7. Noncompetition. In consideration for the compensation payable to
Executive under this Agreement, Executive agrees that Executive will not, during
Executive's employment with the Company and for a period of one (1) year after
any termination of employment, render services to a Competitor of the Company or
any affiliate, regardless of the nature thereof, or engage in any activity which
is in direct conflict with or adverse to the interests of the Company or any
affiliate. For purposes of this Agreement, "Competitor" shall mean any business
or enterprise in the theme park business. Notwithstanding the foregoing,
Executive's provision of services to an affiliate or unit of a Competitor that
is not directly engaged in the theme park business, or service in an executive
corporate capacity of an entity that has a theme park division, such as The Xxxx
Disney Company or General Electric, shall not be a violation of the restrictions
of this Section 7.
8. Noninterference. During Executive's employment with the Company
and for a period of one (1) year following any termination, Executive agrees not
to directly or indirectly recruit, solicit or induce, any employees, consultants
or independent contractors of the Company, any entity in which the Company has
made a significant investment, or any entity to which Executive renders services
pursuant to the terms of this Agreement (each, a "Restricted Entity") to
terminate, alter or modify their employment or other relationship with the
Company or any Restricted Entity. During Executive's employment with the Company
and for a period of one (1) year following any termination thereof, Executive
agrees not to directly or indirectly solicit any customer or business partner of
the Company or any Restricted Entity to terminate, alter or modify its
relationship with the Company or the Restricted Entity or to interfere with the
Company's or any Restricted Entity's relationships with any of its customers or
business partners on behalf of any enterprise that directly or indirectly
competes with the Company or the Restricted Entity.

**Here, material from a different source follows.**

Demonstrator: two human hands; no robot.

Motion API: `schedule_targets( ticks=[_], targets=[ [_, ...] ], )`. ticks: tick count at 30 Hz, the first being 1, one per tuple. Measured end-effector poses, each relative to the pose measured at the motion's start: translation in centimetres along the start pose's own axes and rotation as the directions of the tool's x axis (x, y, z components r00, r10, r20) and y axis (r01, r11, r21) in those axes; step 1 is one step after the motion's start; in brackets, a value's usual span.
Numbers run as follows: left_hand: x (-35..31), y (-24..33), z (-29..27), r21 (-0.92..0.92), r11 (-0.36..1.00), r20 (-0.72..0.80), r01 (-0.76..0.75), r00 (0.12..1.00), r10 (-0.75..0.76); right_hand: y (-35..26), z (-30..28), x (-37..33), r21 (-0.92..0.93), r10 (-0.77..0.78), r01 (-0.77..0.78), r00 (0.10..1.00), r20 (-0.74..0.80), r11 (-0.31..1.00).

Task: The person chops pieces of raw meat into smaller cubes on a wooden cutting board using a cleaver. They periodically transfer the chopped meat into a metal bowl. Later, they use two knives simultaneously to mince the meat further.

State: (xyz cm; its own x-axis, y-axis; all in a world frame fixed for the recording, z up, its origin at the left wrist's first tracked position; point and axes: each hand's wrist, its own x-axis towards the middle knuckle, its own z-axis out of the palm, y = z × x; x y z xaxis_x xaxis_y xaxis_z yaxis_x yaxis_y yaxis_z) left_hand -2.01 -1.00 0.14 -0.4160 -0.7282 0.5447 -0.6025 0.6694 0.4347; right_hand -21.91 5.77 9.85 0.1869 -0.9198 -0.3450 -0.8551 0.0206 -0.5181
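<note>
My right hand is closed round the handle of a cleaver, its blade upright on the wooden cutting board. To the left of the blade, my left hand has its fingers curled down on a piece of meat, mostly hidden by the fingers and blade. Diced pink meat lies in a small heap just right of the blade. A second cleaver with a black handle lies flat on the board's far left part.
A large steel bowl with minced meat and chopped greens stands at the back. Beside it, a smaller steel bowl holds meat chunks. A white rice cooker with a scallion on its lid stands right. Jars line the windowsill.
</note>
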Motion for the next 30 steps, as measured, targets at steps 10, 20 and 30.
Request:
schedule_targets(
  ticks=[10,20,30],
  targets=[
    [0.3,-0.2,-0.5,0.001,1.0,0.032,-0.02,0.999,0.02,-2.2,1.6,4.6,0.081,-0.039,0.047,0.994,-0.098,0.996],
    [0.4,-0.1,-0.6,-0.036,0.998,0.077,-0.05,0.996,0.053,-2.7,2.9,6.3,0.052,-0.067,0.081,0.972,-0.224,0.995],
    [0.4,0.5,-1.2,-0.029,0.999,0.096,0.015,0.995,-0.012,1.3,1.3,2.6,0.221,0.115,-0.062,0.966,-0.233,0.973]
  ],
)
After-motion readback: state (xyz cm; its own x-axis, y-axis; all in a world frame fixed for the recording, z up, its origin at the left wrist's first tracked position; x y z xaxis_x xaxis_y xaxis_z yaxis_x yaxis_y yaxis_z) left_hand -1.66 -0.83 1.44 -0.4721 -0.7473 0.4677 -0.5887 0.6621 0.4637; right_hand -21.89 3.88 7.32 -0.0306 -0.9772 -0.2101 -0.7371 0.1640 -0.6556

9. Enforcement. Executive acknowledges and agrees that: (i) the
purpose of the covenants set forth in Sections 5 through 8 above (the
"Restrictive Covenants") is to protect the goodwill, trade secrets and other
confidential information of the Company; (ii) because of the nature of the
business in which the Company is engaged and because of the nature of the
Confidential Information to which Executive has access, it would be impractical
and excessively difficult to determine the actual damages of the Company in the
event Executive breached any such covenants; and (iii) remedies at law (such as
monetary damages) for any breach of Executive's obligations under the
Restrictive Covenants would be inadequate. Executive therefore agrees and
consents that if Executive commits any breach of a Restrictive Covenant, the
Company shall have the right (in addition to, and not in lieu of, any other
right or remedy that may be available to it) to temporary and permanent
injunctive relief from a court of competent jurisdiction, without posting any
bond or other security and without the necessity of proof of actual damage. If
any portion of the Restrictive Covenants is hereafter determined to be invalid
or unenforceable in any respect, such determination shall not affect the
remainder thereof, which shall be given the maximum effect possible and shall be
fully enforced, without regard to the invalid portions. In particular, without
limiting the generality of the foregoing, if the covenants set forth in Section
7 are found by a court or an arbitrator to be unreasonable, Executive and the
Company agree that the maximum period, scope or geographical area that is found
to be reasonable shall be substituted for the stated period, scope or area, and
that the court or arbitrator shall revise the restrictions contained herein to
cover the maximum period, scope and area permitted by law. If any of the
Restrictive Covenants are determined to be wholly or partially unenforceable in
any jurisdiction, such determination shall not be a bar to or in any way
diminish the Company's right to enforce any such covenant in any other
jurisdiction.
10. Indemnification. The Company shall indemnify Executive against
any and all losses, liabilities, damages, expenses (including attorneys' fees)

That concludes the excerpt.